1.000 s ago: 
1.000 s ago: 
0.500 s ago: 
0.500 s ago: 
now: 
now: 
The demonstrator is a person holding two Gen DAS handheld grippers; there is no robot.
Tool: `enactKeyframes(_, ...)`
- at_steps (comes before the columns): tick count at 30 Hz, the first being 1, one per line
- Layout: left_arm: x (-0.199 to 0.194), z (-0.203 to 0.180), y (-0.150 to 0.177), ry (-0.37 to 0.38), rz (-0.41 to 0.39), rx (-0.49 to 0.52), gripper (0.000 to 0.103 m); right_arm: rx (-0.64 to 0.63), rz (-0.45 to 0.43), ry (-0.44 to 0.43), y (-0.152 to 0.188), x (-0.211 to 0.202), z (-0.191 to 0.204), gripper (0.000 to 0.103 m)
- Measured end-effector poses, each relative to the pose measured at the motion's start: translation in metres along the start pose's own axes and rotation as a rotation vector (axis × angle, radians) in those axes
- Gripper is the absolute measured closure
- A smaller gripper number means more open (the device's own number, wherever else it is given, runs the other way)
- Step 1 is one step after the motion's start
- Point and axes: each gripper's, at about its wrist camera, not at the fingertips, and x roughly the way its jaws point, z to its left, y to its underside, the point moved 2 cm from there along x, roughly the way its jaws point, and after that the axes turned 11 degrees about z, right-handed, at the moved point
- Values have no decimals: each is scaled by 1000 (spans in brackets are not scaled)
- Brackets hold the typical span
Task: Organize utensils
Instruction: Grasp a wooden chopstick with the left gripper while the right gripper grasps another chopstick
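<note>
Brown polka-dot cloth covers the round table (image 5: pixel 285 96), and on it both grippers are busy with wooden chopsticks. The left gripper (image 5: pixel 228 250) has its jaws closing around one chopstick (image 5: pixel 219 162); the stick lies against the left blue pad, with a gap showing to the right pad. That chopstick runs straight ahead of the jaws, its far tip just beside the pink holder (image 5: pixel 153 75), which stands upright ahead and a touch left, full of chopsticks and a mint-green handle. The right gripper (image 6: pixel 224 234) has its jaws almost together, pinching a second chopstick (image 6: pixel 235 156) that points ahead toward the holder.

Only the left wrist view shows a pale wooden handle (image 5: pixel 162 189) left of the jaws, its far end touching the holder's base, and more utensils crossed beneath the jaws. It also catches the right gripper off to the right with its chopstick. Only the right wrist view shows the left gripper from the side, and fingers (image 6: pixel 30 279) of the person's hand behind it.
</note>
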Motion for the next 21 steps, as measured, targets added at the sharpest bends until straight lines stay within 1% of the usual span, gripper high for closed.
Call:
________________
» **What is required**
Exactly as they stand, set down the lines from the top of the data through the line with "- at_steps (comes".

» **Your response**
1.000 s ago: 
1.000 s ago: 
0.500 s ago: 
0.500 s ago: 
now: 
now: 
The demonstrator is a person holding two Gen DAS handheld grippers; there is no robot.
Tool: `enactKeyframes(_, ...)`
- at_steps (comes before the columns): tick count at 30 Hz, the first being 1, one per line

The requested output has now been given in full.